Catalyst systems for the polymerization of olefins are well known in the art. Typically, these systems include a Ziegler-Natta type polymerization catalyst; a co-catalyst, usually an organoaluminum compound; an electron donor compound; and an olefin monomer. Examples of such catalyst systems are shown in the following U.S. Pat. Nos. 4,107,413; 4,294,721; 4,439,540; 4,115,319; 4,220,554; 4,460,701; and 4,562,173; the disclosures of these patents are hereby incorporated by reference. These are just a few of the scores of issued patents relating to catalysts and catalyst systems designed primarily for the polymerization of propylene and ethylene.
Ziegler-Natta type polymerization catalysts are basically a complex derived from a halide of a transition metal, for example, titanium, chromium or vanadium with a metal hydride and/or a metal alkyl that is typically an organoaluminum compound.

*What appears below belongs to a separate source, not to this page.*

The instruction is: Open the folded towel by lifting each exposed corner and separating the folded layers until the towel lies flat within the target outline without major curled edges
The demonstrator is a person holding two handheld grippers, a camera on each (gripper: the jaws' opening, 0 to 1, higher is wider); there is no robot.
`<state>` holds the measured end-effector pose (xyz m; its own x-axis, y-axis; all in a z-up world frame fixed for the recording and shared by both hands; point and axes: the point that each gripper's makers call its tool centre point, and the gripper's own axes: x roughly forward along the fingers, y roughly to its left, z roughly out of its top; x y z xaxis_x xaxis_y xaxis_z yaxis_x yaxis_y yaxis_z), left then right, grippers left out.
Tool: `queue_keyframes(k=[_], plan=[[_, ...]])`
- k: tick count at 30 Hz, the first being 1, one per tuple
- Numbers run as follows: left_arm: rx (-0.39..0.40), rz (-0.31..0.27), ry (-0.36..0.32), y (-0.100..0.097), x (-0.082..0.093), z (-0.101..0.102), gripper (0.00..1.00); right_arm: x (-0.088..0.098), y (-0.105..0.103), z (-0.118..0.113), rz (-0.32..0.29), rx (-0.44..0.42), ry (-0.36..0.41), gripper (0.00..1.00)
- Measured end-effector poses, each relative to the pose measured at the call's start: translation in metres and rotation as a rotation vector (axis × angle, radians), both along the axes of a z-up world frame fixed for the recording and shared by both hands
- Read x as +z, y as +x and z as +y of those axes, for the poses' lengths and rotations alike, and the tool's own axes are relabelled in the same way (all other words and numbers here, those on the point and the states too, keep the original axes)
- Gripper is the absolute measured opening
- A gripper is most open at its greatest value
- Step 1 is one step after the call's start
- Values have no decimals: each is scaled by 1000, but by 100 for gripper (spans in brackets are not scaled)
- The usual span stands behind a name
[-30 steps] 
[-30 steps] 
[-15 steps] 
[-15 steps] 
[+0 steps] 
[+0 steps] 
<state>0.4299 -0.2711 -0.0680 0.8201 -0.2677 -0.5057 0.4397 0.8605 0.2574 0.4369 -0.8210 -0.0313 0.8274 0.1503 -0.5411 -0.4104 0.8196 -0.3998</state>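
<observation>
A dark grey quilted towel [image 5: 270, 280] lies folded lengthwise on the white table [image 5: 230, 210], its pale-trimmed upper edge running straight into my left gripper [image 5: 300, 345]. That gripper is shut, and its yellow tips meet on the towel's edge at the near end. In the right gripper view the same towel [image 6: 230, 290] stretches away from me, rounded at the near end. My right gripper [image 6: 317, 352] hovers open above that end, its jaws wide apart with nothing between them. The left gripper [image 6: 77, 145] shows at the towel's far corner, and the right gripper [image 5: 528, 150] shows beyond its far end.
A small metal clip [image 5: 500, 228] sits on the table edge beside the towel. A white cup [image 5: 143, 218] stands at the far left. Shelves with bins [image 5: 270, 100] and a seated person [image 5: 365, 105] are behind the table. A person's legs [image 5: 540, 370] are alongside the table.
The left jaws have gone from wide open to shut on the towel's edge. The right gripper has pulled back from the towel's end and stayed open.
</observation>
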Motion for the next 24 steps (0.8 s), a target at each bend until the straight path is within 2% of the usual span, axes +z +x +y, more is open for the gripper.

The catalyst is usually comprised of a titanium halide supported on a magnesium compound complexed with an alkylaluminum.
The development of these polymerization catalysts has proceeded seemingly in generations of catalysts. The catalysts disclosed in the patents reference above are considered by most to be third generation catalysts. With each new generation of catalysts, the catalyst properties have improved. Particularly, the efficiencies of the catalysts, as expressed in kilograms of polymer product per gram of catalyst in two hours, have increased from the 1-3 range to the 10-12 range and beyond. Catalysts have been developed that not only have higher efficiencies but also retain their activity over a longer period of time, thus being able to produce more polymer product over the life of the catalyst. Any increase in the efficiency and life of the catalyst leads to lower costs due to lower catalyst consumption, and it also lowers the capital expenditures in building and operating a plant as the size of the reactors are lowered for specific plant capacities and the reactor residence time is lowered. A higher efficiency also leads to a cleaner polymer product thereby avoiding the need to wash or treat the product to remove catalyst ash residuals.
In addition to the improved catalysts, improved activation methods have also led to increases in the catalyst efficiency. A most recent discovery includes a process for pre-polymerizing the catalyst just prior to introducing the catalyst into the reaction zone. This process is disclosed in a co-pending application, now issued U.S. Pat. No. 4,767,735 the disclosure of which is hereby incorporated by reference.
In addition to the development of new catalysts and new reaction processes, a discovery of a more appropriate co-catalyst or electron donor to go with the new generation of catalysts in forming a total catalyst system would be of great benefit to the polymerization art especially if it lead to dramatic increases in the efficiency of the catalyst system and to improved quality control of the polymer product. In such a total catalyst system, a co-catalyst activates the catalyst and provides the initiation of a polymer chain. The co-catalyst that works well with the new generation catalysts is an organoaluminum compound, most typically triethylaluminum (TEAl) or another trialkylaluminum. Examples of other useful organoaluminum compounds include an alkylaluminum dihalide, a trialkoxyaluminum, a dialkylaluminum halide, and a triisobutylaluminum.
An electron donor compound is used in the polymerization reaction to reduce the atactic form of the polymer thereby giving control of and increasing the production of isotactic polymers. Although a broad range of compounds are known generally as electron donors, a particular catalyst may have a specific compound or group of compounds with which it is especially compatible. Discovery of an appropriate type of electron donor can lead to significant increases in catalyst efficiency as well as to improved control of the isotactic index of the desired polymer product and other properties of the product such as molecular weight distribution and melt flow. Discovery of a specific group of electron donors for a particular type of catalyst that would provide these results would be highly advantageous.
The present invention comprises such a discovery. It has been surprisingly discovered that a specific group of silane compounds serving as electron donors in combination with a particular type of catalyst results in significant increases in catalyst efficiency over the previously known efficiencies for this particular type of catalyst as well as other known catalyst systems. In addition, the combination results in a system with better control of the isotactic index, molecular weight distribution and melt flow of the polymer product than provided with catalyst systems known prior to this invention.